Minutes later and Wendy Beckett, the once reclusive art-loving sister who has launched an amazing television career from her hermit's caravan near the Carmelite monastery at Quidenham, Norfolk, was administering a second shock: tapping a stream of Sweetex into her cup of coffee. All the while she was talking with a pent-up energy but sweet sympathy that comes from a life shaped by silent observation. Her real presence exactly matched her screen one.

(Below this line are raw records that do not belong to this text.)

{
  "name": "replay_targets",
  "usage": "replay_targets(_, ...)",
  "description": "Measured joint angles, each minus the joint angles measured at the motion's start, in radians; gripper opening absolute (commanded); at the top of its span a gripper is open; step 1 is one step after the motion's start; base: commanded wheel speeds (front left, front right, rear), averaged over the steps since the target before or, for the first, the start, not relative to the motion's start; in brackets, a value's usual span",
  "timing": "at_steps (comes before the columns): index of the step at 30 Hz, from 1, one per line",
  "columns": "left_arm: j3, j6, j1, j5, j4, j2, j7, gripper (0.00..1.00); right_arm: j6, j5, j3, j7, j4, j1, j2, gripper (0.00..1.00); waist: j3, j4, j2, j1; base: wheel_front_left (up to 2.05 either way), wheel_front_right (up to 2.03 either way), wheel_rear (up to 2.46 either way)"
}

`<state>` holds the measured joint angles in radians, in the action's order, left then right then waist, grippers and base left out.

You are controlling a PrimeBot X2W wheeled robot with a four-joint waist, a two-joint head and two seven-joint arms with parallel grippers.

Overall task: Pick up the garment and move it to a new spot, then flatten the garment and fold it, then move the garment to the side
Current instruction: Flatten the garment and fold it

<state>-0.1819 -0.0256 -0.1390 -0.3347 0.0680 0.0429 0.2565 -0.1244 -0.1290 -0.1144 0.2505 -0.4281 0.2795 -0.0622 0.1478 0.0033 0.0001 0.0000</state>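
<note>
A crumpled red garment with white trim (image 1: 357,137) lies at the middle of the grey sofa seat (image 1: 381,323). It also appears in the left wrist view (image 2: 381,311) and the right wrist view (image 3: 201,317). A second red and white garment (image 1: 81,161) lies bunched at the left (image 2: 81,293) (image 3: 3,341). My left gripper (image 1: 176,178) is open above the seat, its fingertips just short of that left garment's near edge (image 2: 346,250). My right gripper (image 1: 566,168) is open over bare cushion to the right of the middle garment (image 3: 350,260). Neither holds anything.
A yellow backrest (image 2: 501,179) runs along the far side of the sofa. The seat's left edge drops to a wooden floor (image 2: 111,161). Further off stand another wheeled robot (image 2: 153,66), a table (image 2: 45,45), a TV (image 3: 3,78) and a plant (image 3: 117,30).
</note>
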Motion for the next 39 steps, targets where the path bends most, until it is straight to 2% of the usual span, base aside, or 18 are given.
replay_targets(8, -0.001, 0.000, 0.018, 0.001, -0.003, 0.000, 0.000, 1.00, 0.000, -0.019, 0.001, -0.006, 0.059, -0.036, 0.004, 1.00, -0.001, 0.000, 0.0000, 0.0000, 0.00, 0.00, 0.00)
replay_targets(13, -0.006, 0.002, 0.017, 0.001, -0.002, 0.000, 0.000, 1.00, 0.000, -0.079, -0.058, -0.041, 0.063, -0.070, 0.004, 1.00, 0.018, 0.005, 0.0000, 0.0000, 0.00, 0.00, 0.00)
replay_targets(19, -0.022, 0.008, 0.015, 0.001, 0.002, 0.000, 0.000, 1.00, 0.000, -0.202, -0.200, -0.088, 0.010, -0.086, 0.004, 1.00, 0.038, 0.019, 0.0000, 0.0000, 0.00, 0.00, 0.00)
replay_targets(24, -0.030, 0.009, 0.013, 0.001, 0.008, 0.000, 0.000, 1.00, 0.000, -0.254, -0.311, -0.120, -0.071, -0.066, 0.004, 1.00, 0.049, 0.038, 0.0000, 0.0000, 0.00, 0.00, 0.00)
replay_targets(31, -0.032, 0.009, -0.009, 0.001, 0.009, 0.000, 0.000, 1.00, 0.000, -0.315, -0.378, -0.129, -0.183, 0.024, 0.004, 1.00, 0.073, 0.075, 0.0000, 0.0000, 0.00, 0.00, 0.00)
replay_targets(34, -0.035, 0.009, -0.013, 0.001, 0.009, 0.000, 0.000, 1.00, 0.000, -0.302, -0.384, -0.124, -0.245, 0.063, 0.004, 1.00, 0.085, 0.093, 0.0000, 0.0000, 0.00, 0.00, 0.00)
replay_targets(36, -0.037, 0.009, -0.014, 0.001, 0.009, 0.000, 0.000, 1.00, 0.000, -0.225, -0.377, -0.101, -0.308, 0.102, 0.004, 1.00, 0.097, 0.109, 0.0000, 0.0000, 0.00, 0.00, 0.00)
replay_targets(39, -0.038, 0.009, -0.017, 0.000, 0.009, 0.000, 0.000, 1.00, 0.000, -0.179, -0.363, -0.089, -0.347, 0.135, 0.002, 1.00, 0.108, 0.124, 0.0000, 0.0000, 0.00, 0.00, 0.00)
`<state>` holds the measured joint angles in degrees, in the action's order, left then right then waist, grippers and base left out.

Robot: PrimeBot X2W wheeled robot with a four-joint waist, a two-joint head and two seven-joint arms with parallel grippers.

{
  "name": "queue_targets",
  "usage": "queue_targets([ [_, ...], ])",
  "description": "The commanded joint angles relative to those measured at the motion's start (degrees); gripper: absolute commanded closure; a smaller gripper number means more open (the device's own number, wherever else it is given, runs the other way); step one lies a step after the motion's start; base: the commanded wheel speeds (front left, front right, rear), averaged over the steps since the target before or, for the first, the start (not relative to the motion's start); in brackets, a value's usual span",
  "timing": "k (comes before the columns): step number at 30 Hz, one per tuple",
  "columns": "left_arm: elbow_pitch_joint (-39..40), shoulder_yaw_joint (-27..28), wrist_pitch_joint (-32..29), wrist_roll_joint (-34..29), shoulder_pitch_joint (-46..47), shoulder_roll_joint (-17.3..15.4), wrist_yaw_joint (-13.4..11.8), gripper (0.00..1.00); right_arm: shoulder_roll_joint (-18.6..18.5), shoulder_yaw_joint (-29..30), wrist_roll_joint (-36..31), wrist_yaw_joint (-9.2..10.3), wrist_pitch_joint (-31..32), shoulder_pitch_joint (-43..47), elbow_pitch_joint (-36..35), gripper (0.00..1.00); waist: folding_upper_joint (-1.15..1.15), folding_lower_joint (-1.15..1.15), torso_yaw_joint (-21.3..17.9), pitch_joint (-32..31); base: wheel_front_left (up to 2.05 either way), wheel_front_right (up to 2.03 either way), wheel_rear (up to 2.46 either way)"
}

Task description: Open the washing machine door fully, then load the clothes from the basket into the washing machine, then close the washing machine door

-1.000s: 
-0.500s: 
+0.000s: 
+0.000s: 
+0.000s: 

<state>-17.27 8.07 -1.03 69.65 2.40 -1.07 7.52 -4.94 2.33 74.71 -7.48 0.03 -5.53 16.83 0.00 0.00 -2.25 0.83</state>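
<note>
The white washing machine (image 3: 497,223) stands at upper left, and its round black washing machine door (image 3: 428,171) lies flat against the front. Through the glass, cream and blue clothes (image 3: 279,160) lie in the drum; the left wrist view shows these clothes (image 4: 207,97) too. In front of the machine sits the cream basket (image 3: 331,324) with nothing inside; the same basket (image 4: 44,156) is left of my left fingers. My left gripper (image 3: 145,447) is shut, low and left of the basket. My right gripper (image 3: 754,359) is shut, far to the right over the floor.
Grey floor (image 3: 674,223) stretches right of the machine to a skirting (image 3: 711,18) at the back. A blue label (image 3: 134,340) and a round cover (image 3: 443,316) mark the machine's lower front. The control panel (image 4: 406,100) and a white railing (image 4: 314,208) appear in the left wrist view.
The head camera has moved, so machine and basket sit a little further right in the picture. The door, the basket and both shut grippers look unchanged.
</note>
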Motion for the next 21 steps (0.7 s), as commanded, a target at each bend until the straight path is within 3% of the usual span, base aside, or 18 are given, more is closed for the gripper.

'For 20 years I have lived a life of solitude and prayer. And now I'm going to EUWOPE.' With this compressed opening statement, Sister Wendy (who has uncorrected buck teeth and great trouble pronouncing her r's) introduced her 10- part Grand Tour of Europe's finest art galleries, broadcast on BBC 2 in March and April.

That small-scale series (which included sequences such as Sister Wendy saying of the Rubens picture 'Angelica and the Hermit', depicting an old, impotent man confronting temptation: 'He sees the promised land which other men can enter but he cannot'), has led to a far bigger deal. BBC 1's controller, Alan Yentob, announced yesterday that he is giving this television original, aged 63, a wider audience and an ambitious primetime series on BBC 1, devoted to the story of painting in Western Europe. Sister Wendy, who protests that she is a reluctant star, but who is also secure in the knowledge she is doing God's work, is in London to plan the series, which will be filmed next year, with the executive arts producer Nicholas Rossiter.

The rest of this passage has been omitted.